Король внезапно смял свою бумагу и сунул ее в карман.

— Идея! — воскликнул он. — Я сам буду очевидцем! Я буду посылать вам такие письма с фронта, что факты лопнут от зависти. Дайте мне мой сюртук, Палли! Я вошел в эту комнату английским королем. Я покидаю ее специальным военным корреспондентом «Судебной газеты». Бесполезно останавливать меня, Палли! Тщетно цепляетесь вы за мои колени, Бэк! Не надо рыдать у меня на плече, Баркер! Когда призывает долг, личные чувства молчат. Вы получите мою первую статью сегодня вечером с восьмичасовой почтой!

И, выбежав из редакции, он вскочил в синий бейзуотерский омнибус, медленно плывший вверх по улице.

— Так, — мрачно сказал Баркер, — так.

— Баркер, — воскликнул Бэк, — быть может, купцы и не стоят политиков, но, ей-богу, война имеет гораздо больше общего с коммерцией, чем с политикой! Вам, политикам, демагогия до такой степени въелась в кровь и плоть, что даже при деспотическом режиме вы только и думаете, что об общественном мнении. Вы лавируете, изворачиваетесь и боитесь малейшего ветерка. А мы упираемся лбом в стену и пробиваем ее. Мы учимся на собственных ошибках. Знайте же! Сейчас, в тот самый момент, что мы с вами разговариваем, Вэйн разбит наголову!
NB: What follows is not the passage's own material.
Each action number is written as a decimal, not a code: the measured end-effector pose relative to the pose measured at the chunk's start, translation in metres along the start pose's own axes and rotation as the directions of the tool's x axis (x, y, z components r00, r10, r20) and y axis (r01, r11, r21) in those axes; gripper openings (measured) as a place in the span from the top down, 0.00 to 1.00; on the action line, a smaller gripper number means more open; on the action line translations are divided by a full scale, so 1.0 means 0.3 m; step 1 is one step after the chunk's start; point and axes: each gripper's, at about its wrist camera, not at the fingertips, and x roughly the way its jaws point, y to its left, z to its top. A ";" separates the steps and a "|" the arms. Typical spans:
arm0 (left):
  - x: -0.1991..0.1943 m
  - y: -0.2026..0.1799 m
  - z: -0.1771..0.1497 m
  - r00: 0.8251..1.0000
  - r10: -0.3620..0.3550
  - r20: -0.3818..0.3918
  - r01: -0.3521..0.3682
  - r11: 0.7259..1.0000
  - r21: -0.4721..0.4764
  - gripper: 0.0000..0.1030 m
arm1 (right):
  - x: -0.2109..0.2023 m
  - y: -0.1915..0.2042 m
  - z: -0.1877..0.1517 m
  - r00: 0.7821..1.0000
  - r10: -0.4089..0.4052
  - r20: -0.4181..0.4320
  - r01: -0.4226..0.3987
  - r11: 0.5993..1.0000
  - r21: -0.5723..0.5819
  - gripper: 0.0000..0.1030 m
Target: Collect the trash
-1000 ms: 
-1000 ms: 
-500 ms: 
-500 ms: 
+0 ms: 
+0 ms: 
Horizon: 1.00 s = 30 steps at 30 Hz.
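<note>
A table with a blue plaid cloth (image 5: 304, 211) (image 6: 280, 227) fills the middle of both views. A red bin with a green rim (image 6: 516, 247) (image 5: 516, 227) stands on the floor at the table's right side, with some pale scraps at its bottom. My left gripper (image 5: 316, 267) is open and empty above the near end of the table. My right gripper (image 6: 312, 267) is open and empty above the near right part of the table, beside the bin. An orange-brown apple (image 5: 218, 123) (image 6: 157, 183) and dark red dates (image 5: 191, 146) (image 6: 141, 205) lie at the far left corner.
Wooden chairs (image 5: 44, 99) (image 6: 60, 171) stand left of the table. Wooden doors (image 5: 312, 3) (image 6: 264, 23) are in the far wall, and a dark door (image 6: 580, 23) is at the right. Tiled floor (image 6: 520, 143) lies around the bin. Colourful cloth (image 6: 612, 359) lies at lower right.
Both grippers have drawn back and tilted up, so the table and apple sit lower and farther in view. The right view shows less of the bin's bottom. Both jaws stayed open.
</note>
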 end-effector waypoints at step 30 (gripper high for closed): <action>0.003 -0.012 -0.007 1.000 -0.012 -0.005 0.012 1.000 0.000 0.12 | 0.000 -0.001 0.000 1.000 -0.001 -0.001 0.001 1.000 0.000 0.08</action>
— Вэйн разбит? — повторил Баркер.

— Разумеется, разбит! — воскликнул Бэк, простирая к нему руки. — Слушайте меня! Вчера вечером я утверждал, что мы справимся с ним, заняв девять подступов. Так вот, я ошибался! Мы справились бы с ним, если бы не случилось одного непредвиденного события — если бы не потухли фонари. В остальном мы играли наверняка. Подумали ли вы о том, дражайший Баркер, что с того времени кое-что изменилось?
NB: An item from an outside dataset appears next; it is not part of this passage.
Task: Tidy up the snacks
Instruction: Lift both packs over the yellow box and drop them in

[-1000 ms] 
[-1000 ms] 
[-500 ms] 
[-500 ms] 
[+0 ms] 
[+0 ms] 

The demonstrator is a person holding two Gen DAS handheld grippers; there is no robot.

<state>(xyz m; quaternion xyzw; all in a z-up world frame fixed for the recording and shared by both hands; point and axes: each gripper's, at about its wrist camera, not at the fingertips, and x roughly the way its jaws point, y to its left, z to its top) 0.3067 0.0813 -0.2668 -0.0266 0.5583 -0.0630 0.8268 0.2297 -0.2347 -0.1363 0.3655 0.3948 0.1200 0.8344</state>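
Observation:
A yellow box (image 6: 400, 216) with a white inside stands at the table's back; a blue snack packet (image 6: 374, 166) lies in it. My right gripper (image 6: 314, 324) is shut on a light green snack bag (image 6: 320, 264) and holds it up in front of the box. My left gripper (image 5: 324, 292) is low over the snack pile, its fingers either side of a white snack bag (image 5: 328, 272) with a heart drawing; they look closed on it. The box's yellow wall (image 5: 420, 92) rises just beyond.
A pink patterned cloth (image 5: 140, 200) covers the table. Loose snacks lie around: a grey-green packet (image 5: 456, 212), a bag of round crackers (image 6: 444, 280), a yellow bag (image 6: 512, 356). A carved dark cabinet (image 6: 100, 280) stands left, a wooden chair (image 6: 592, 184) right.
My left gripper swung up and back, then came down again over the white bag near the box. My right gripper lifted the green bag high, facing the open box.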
— Что ж именно? — спросил Баркер.

— По удивительному стечению обстоятельств взошло солнце! — сдерживая бурлящее в нем волнение, ответил Бэк. — Какой дьявол мешает нам занять эти подступы теперь — теперь двинуться на Пэмп-стрит? Мы должны были сделать это на заре, но проклятый доктор не позволил мне выйти на улицу. Вы будете командовать.

Баркер хмуро усмехнулся.

— Я рад сообщить вам, дорогой мой Бэк, что мы предвосхитили ваш план. С первыми лучами солнца мы заняли все девять переулков. К сожалению, пока мы убивали друг друга, словно пьяные грузчики, м-р Вэйн со своими людьми не терял даром времени. В трехстах ярдах от Пэмп-стрит, в начале каждого из девяти переулков, возведена баррикада вышиной в дом. Когда мы подошли, они как раз заканчивали последнюю баррикаду, у Пем-бридж-роуд. Наши ошибки! — внезапно крикнул он, желчно бросая недокуренную папиросу на пол. — Кто угодно учится на них, только не мы сами!